After spending her Laura Bates, a nanny in the UK in her 20s, noticed that the young girls she cared for were stimulated by the marketing they received. In 2012, London-based feminist writer and activist Bates launched the Daily Sexism Project, which is dedicated to documenting and fighting Sexismmisogyny and gender violence emphasize insidious events around the world, e.g. Invisible laborrefer to women as girls and comment on their outfits in a professional setting. The website became a book in 2014.
Since then, sexual harassment by women has encroached on online space, including Bates himself experience Become a victim Deepfake pornwhich prompted her to write her new book, A new era of sexism: How AI and emerging technologies reshape misogynypublished by SourceBooks on September 9.
Bates told Wired that while gender-based violence is still committed by people near victims, it is fast, easy, cheap, if not free access to AI “is lowering the standards to quickly access this particular form of abuse.” “Now anyone with the internet can… make a hugely abused, pornographic image to see any woman or girl who sifted from the internet to screen the full image.”

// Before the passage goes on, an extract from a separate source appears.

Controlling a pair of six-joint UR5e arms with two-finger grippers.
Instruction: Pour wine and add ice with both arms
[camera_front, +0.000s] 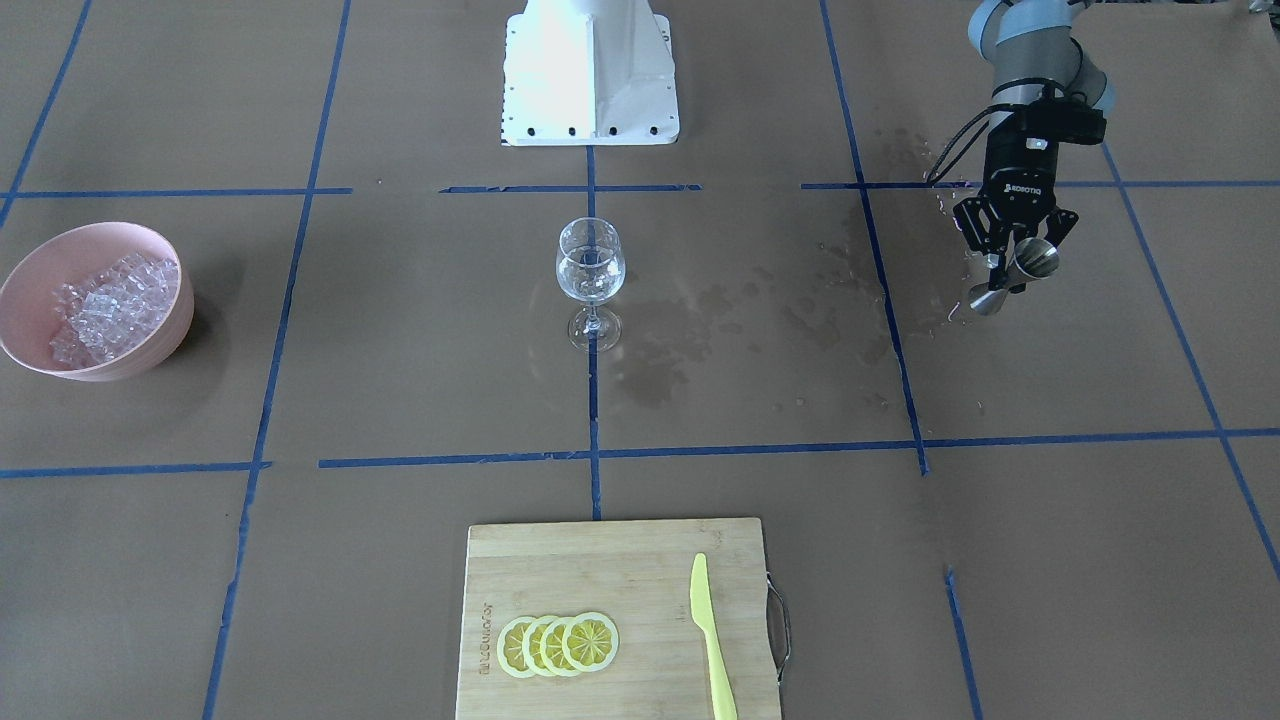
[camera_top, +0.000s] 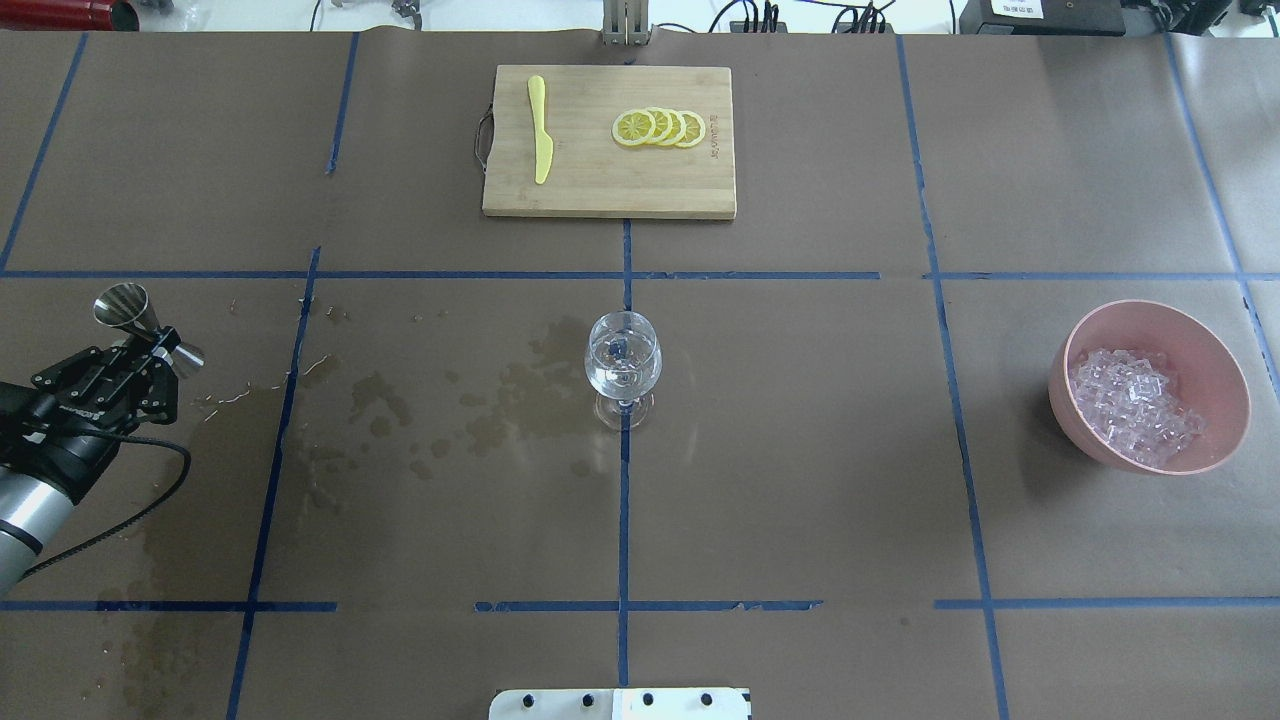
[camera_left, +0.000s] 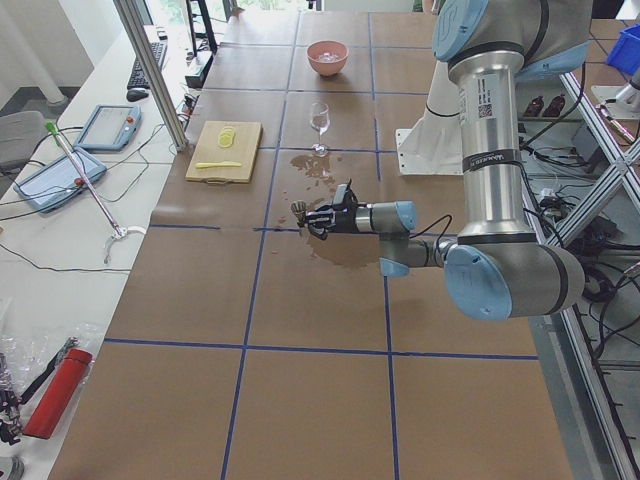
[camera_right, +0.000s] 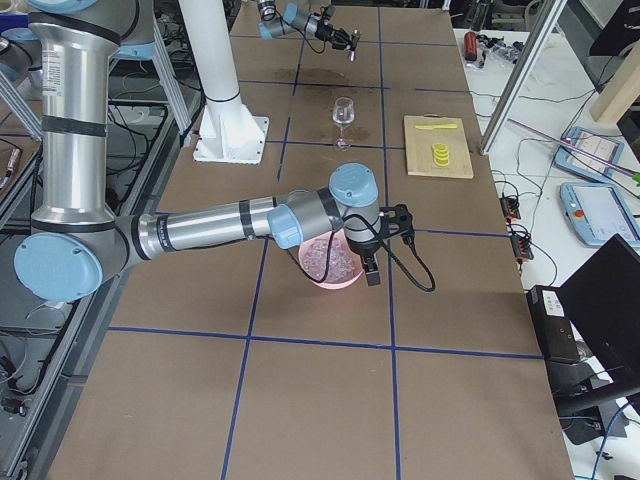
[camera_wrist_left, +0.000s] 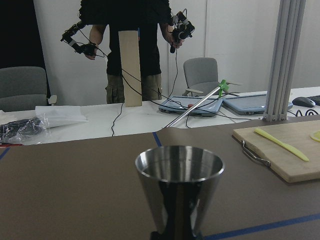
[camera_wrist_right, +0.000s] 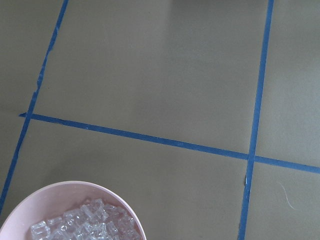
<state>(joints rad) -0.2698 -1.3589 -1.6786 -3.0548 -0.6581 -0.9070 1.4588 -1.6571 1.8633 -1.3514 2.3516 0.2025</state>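
The left tool (camera_top: 152, 348) pinches a steel jigger (camera_top: 125, 305) over the tabletop's (camera_top: 800, 480) wet left end. The wine (camera_top: 621, 378) sits in the central glass (camera_top: 622, 350). The ice (camera_top: 1135, 405) fills the pink bowl (camera_top: 1215, 350) at right. The right tool (camera_right: 371, 270) hangs above it, and I cannot tell if it is spread or pressed together.

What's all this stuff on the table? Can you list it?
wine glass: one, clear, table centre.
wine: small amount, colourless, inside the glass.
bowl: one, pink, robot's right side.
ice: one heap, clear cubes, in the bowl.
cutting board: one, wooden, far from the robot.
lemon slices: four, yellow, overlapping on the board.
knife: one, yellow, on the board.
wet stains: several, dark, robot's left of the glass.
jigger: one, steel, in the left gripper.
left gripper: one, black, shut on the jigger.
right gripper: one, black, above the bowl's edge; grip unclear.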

Through first-hand research, involving talking to tech creators and women victimized by AI and Deepfake technologies, as well as using her reduced chats and Sexbots A new era of gender discrimination Bates maps how AI conquers women’s new boundaries, even incorrect and urgent supervision.
“I know people are going to think, ‘She sounds like a pearl, na, na, tight-fitting feminist’, but if you look at the top of the big tech companies, those levels of men are saying I’m the exact same thing,” Bates said, pointing to Jan Leike, who points to Jan Leike leave Last year, Openai involved companies that prioritize “shiny products” over safe ones. “This warning call is sent by people embedded in top leaders of these companies. The question is whether we are ready to listen.”
Bates also talked with Wired about how AI girlfriends and virtual assistants can instill misogyny into children, AI’s environmental footprint first covers women, and how new technologies can transform new technologies into creators and users’ biases.
This interview has been condensed and edited for length and clarity.
Wired: One thing that shocked me was that new developments developed into misogyny. Do you think this is fair?
Laura Bates: This is a long and good model. We’ve seen it on the internet, we’ve seen it on social media, we’ve seen porn online. Almost always, when we have enough privilege to obtain new forms of technology, a large portion will soon be tailored to harass women, abuse women, conquer women and maintain patriarchal control over women. The reason is because technology itself is not inherently good or bad or anything. It is encoded with creators’ bias. It reflects the historical social form of misogyny, but it gives them a new life. It provides them with new ways to achieve goals and new forms of abuse. It is particularly concerning that new technology areas with AI and generative forms of AI, in particular, not only reflect on those existing forms of abuse, but also enhance them through further threats, harassment and control, which will be exercised by the abuser.